As against the common myth, Ind-Ra says it believes that this growth in deposits has not been on account of a surge in savings. It says, "Not only the lockdown has caused a significant decline in overall purchases, it has also eroded the income and wealth of producers and sellers; therefore, there is almost not much impact on aggregate savings.
Moreover, even in the normal course, spending happens through the transfer of money between various modes in the banking system, without affecting aggregate deposits (barring a portion of sustained cash-based transactions). Therefore, spending in an economy (other than imports and cash transactions) has almost zero-sum impact on its aggregate banking deposit."
The ratings agency says it believes that the deposit growth has been on account of a process known as endogenous money creation, where incremental credit creates fresh deposits in the banking system.
During January to May 2020, incremental credit in banking system remained tepid, but the centre and various states borrowed significantly.
"It was also observed that the support from the RBI to the central and state governments has increased substantially through ways and means advances to address short-term funding gap for the respective governments, along with open market operations to ensure the system liquidity is at ease. While there has given a fillip to reserve money, muted bank credit has reduced broad money creation, leading to a lower multiplier," Ind-Ra says.
While there is a high system-level deposit growth, for individual banks it is asymmetric growth, the ratings agency says.
As per Ind-Ra, the five key defining factors for deposit accruals in the Indian banking system are franchise; geographical spread (like branches); rate of interest offered; and impact of technology and customer segmentation and service orientation.
Traditionally, banks competed on franchise, geographical spread and customer service levels for accrual of deposits, however with the emergence of new-age private banks and SFBs, factors such as rate of interest offered, technology and digital offering and customer service have gained importance.
"Banks with large operations, strong retail and granular current and savings account profile would continue to gain deposits in the near term at the cost of other private banks as the redistribution of deposits could continue," the ratings agency says.
While the sources of deposit creation have seen a change, Ind-Ra feels even the profile of banks that are accruing these deposits is undergoing a change rapidly. It says, "This is clearly visible in terms of flight to quality and safety, with AAA rated banks witnessing increased deposit accretion rates, both on qoq and yoy bases. We expect this to continue in the near term with new-age private banks, regional banks and SFBs mostly slowing down, as safety has come at the forefront after the events that played out with PMC Bank and thereafter Yes Bank".

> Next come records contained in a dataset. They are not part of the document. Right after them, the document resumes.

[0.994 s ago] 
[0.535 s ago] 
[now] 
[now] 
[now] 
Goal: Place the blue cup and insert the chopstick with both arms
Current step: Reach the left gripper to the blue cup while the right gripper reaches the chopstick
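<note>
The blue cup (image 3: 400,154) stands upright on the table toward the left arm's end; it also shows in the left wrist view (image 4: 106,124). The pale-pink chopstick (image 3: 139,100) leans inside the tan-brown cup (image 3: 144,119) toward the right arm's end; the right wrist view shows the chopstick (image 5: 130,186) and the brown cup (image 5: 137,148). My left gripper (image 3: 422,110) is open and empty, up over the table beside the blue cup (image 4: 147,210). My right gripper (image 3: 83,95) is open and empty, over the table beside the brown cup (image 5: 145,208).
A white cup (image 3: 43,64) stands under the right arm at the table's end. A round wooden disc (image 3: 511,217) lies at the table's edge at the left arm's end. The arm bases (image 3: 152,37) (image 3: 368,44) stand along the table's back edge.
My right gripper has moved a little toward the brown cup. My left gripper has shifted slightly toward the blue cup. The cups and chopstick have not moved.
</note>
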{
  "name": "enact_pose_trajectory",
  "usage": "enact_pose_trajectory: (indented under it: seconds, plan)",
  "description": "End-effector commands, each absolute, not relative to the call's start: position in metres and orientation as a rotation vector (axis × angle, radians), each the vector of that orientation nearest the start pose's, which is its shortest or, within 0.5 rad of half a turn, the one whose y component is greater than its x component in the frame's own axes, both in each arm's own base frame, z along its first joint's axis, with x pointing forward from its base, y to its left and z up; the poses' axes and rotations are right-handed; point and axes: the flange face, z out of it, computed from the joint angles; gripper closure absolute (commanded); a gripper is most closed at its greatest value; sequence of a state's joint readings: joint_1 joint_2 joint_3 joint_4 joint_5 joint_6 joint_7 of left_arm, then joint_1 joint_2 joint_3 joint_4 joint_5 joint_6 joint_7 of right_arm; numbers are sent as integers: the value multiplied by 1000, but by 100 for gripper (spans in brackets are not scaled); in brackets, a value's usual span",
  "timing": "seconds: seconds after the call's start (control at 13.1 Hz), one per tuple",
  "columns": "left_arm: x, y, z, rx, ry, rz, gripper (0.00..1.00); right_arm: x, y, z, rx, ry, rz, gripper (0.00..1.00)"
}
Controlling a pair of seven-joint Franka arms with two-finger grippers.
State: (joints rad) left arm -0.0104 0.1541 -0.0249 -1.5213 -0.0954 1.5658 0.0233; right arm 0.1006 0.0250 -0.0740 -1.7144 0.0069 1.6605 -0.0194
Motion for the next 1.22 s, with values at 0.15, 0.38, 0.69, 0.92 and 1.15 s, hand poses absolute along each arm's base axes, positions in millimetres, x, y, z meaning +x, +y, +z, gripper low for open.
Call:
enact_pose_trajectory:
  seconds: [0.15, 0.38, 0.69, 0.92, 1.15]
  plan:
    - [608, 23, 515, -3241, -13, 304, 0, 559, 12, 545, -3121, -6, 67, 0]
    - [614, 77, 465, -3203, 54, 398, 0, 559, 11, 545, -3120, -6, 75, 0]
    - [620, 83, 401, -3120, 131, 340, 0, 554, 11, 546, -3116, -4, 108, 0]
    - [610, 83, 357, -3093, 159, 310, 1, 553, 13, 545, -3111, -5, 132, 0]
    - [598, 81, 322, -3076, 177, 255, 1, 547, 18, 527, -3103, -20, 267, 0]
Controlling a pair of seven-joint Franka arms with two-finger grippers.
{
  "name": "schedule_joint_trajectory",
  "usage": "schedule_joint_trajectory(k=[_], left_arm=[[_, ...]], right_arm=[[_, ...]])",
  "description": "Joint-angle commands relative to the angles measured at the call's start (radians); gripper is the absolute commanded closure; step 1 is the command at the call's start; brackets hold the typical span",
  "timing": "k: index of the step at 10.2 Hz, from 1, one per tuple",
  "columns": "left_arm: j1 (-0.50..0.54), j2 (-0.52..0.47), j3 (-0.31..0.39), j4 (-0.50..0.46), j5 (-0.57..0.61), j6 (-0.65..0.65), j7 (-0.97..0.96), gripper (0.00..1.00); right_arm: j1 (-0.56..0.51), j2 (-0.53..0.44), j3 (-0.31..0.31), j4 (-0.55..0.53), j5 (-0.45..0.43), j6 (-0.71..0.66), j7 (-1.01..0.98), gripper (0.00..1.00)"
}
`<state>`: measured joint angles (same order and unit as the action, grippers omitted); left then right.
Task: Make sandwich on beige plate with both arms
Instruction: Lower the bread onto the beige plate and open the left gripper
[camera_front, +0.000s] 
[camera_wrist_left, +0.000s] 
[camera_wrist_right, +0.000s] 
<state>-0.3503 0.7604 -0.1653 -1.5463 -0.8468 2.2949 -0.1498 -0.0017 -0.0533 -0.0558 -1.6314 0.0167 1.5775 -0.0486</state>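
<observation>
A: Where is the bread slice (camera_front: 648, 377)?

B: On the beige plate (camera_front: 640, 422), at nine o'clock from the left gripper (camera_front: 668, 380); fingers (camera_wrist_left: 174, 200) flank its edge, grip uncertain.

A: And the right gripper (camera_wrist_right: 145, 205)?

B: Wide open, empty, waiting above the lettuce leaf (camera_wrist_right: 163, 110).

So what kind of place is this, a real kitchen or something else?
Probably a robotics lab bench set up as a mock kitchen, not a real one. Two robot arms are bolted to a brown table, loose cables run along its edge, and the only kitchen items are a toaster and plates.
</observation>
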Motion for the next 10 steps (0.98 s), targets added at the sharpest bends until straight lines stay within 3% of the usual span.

Over the medium to longer term, the ratings agency feels, while new-age private banks, regional banks and SFBs could regain their momentum partly, the dominance of banks with strong franchise and large geographical spread would continue, given the higher safety (read mental peace) that they offer to their deposit customers.
Ind-Ra says its interactions with a few SFBs suggest that while they were facing challenges in March 2020, the pressures have eased in April and May and they are able to accrue deposits once again amid reduced deposit rates.
According to the ratings agency, large banks – both public and private are both well capitalised and sitting on surplus liquidity amid the muted credit offtake environment and it believes that this will lead to competition for credit offtake once it returns in the system.
"Large banks will be able to attract better rated customers by taking advantage of their lower cost of funds, driven partially by their lower cost of deposits. Thus, in the agency’s opinion, the overall risk profile of small-sized and low-rated banks from an asset quality perspective will become vulnerable as they have to sacrifice margins to compete with large banks for the same accounts or will have to on-board low-rated customers," Ind-Ra concludes.